You’re never too cool to teach a newbie

I have always enjoyed teaching others about kayaking and passing on what I’ve learned from others, but I think it’s especially true the more experience you have. I’ve always stood by the fact that if you truly love the sport of whitewater kayaking, then you owe to other boaters to help them paddle safely and have as much fun as you do. I think this helps keep your humility in check as well, and when done in a respectful way, it helps you grow your circle of boating friends.

Paddler’s dogs give life meaning

This one doesn’t need much of an explanation. I happened to pick up a dog myself this year, and I find people are much more likely to talk to you when you have a cute dog at your side.

Dry out your gear

Personally, I’m a big fan of doing my laundry in a solar powered manner, with the hood of my truck being the best spot to dry out pretty much anything. However, you will never regret bringing in your gear overnight to dry, especially when you live somewhere where the temperature can dip below freezing at night. Going to paddle and finding your skirt in a contorted frozen ball is amusing to you and your friends, but is a totally avoidable situation, and well worth the extra effort. I’m including this on the list as a reminder to myself as much as anything.

River stink eventually becomes a charming scent

After 10 years of kayaking, the familiar stench of the river becomes a welcome scent and those who are troubled by it have usually distanced themselves from you a while ago. Those who matter don’t mind and those who mind don’t matter. That quote is about smelly gear right?

Bring a throw bag

Just do it. It’s a part of your kit. Nobody wants to paddle with someone who doesn’t bring one. Learn how to use it from someone qualified.

Bring snacks

There is no higher station than that of the member of the paddling crew who brings snacks to the river.

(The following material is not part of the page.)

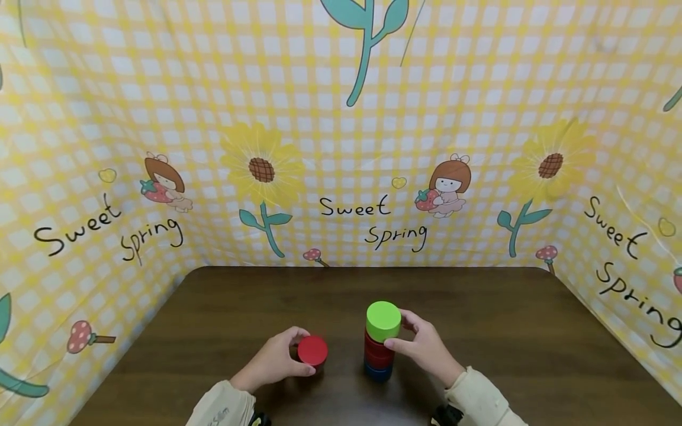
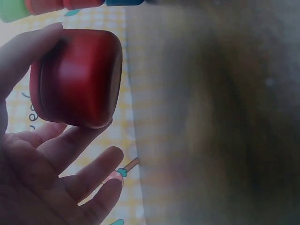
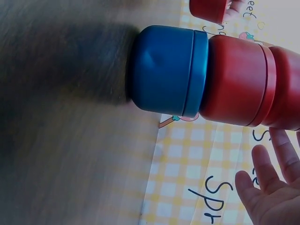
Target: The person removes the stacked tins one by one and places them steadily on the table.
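My left hand (image 1: 274,359) holds a small round red tin (image 1: 312,350) between thumb and forefinger. In the left wrist view this red tin (image 2: 84,77) is raised off the table, the other fingers spread below it. To its right stands an upright stack: a blue tin (image 3: 164,70) at the bottom, two red tins (image 3: 236,79) above it, a light green tin (image 1: 383,319) on top. My right hand (image 1: 428,349) grips the green tin from the right, thumb in front and fingers behind. The right wrist view leaves out the green tin.
The brown wooden table (image 1: 479,307) carries the stack near its front middle. A yellow checked cloth (image 1: 341,136) with printed flowers and lettering hangs behind the table and along both sides.
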`<state>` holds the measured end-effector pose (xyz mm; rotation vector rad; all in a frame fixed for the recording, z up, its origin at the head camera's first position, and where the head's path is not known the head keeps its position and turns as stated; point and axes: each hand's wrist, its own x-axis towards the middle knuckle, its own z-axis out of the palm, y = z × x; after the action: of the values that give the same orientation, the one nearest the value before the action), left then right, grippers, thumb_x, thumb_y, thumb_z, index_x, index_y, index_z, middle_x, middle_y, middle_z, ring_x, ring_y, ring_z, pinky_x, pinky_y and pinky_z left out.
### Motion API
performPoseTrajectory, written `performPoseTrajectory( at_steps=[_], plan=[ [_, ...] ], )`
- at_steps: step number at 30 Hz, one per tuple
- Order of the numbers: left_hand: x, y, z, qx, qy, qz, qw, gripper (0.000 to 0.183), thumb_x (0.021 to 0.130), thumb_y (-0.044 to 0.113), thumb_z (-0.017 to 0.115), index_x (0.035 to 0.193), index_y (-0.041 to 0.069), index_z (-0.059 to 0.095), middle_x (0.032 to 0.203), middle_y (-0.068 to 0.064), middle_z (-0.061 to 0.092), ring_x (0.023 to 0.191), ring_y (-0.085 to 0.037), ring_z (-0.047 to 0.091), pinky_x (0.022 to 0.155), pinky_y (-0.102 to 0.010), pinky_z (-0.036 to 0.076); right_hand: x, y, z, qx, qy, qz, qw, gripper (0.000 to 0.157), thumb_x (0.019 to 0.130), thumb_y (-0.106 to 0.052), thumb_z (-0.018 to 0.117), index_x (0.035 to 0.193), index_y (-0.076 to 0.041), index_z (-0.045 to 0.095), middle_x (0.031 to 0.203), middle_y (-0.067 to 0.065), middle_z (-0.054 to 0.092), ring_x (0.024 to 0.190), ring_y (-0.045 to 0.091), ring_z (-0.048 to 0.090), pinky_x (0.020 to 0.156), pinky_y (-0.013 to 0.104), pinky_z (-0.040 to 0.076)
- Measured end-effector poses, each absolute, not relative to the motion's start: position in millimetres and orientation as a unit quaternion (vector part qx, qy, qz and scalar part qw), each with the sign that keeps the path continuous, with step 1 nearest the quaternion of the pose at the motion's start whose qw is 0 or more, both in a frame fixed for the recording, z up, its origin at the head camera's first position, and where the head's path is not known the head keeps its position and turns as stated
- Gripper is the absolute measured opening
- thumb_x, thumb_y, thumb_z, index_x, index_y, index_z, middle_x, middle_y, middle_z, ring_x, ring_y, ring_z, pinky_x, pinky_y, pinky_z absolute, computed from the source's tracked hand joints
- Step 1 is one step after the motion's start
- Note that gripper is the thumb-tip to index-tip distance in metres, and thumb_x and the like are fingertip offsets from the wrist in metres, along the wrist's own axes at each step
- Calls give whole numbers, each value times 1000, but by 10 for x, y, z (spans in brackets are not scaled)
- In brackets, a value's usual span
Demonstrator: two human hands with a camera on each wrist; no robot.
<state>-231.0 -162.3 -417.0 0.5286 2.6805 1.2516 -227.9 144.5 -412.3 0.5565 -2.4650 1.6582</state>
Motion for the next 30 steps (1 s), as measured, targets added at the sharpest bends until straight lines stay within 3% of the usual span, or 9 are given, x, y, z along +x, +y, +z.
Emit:
performPoseTrajectory(
  at_steps=[9, 23, 30],
  plan=[
    [-2348, -1647, -4221, 206, 877, 420, 111, 56, 71, 10, 84, 118, -4, 56, 103, -5, 63, 94, -24, 59, 77, -39, 48, -2275, 1455, -4083, 187, -808, 557, 42, 56, 83, -14, 76, 128, 9, 52, 121, 20, 60, 110, 34, 56, 96, 55, 41],
    [-2338, -1659, -4233, 217, 895, 382, 76, 56, 67, 10, 86, 114, -6, 59, 98, -6, 58, 89, -23, 57, 75, -35, 48, -2253, 1450, -4086, 181, -815, 549, 39, 58, 83, -17, 76, 129, 9, 52, 124, 21, 59, 113, 35, 55, 97, 56, 39],
    [-2367, -1700, -4230, 211, 880, 410, 110, 54, 69, 7, 85, 115, -7, 58, 99, -6, 62, 88, -22, 60, 75, -35, 51, -2254, 1468, -4079, 192, -811, 551, 41, 59, 84, -16, 75, 130, 11, 50, 124, 23, 59, 113, 37, 55, 97, 55, 40]
  ],
)
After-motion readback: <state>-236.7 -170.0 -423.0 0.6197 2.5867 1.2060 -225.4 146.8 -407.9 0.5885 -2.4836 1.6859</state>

If it’s worth boating, it’s worth boating with friends

The people that I have met are what has made kayaking an essential part of my life, and many of them are people that I am bonded with for life. There’s nothing quite like having boating stories with people you’ve known for years.

Suns out guns out*

*as long as it is safe to do so
If the sun is shining, so too should those buff paddling arms.

Be kind to yourself

Kayaking is hard, and I don’t think enough people talk about that. It’s a sport that has very little crossover from other sports, and it’s a dynamic environment that can be terrifying for some. Everyone has their own progression, and there’s no sense comparing yourself to others. If it’s not fun, why are you doing it?

Have fun

Finding something you’re passionate about is a gift in itself. Never take time on the river for granted, and have fun.

See you on the river!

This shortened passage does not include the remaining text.